PROBLEM TO WORK ON:
Your task is to repeat all of the data exactly while excluding the pictures.

Segment Open

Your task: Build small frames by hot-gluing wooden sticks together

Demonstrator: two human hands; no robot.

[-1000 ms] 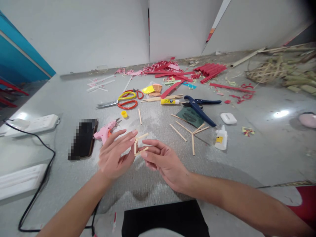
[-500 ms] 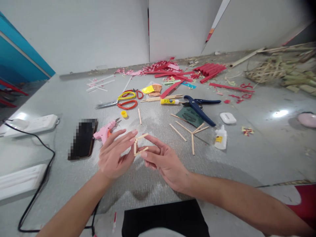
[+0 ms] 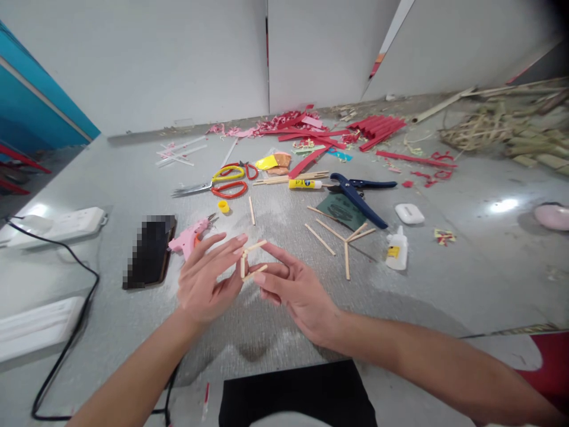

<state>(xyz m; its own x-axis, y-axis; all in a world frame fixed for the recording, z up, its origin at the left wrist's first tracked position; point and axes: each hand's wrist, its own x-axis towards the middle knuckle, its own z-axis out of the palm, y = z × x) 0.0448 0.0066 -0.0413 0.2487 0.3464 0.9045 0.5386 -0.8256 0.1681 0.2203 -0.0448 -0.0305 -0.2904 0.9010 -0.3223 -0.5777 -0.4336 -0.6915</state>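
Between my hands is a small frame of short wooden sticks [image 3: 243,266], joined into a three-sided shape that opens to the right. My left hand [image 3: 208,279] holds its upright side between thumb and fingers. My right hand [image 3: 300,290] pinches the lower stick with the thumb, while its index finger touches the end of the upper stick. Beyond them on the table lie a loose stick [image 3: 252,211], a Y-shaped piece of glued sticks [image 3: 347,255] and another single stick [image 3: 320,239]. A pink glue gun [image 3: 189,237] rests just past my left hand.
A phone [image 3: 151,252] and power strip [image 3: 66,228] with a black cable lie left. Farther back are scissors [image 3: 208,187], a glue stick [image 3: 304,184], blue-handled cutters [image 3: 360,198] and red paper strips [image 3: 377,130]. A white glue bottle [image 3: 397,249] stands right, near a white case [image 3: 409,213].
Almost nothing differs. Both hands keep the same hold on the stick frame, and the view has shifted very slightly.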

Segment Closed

ANSWER BOX:
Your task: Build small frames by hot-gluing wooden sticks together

Demonstrator: two human hands; no robot.

[-1000 ms] 
[-500 ms] 
[+0 ms] 

<state>(xyz m; its own x-axis, y-axis; all in a world frame fixed for the recording, z up, its origin at the left wrist's first tracked position; point and axes: each hand's wrist, its own x-axis towards the middle knuckle, its own z-axis out of the palm, y = z × x) 0.0448 0.0066 -0.0413 0.2487 0.3464 0.9045 0.5386 -0.8256 0.1681 0.2203 -0.0448 -0.0305 -0.2904 0.9010 -0.3223 -0.5777 -0.4336 -0.6915</state>
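Between my hands is a small frame of short wooden sticks [image 3: 243,266], joined into a three-sided shape that opens to the right. My left hand [image 3: 208,279] holds its upright side between thumb and fingers. My right hand [image 3: 300,290] pinches the lower stick with the thumb, while its index finger touches the end of the upper stick. Beyond them on the table lie a loose stick [image 3: 252,211], a Y-shaped piece of glued sticks [image 3: 347,255] and another single stick [image 3: 320,239]. A pink glue gun [image 3: 189,237] rests just past my left hand.
A phone [image 3: 151,252] and power strip [image 3: 66,228] with a black cable lie left. Farther back are scissors [image 3: 208,187], a glue stick [image 3: 304,184], blue-handled cutters [image 3: 360,198] and red paper strips [image 3: 377,130]. A white glue bottle [image 3: 397,249] stands right, near a white case [image 3: 409,213].
Almost nothing differs. Both hands keep the same hold on the stick frame, and the view has shifted very slightly.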

This output is complete.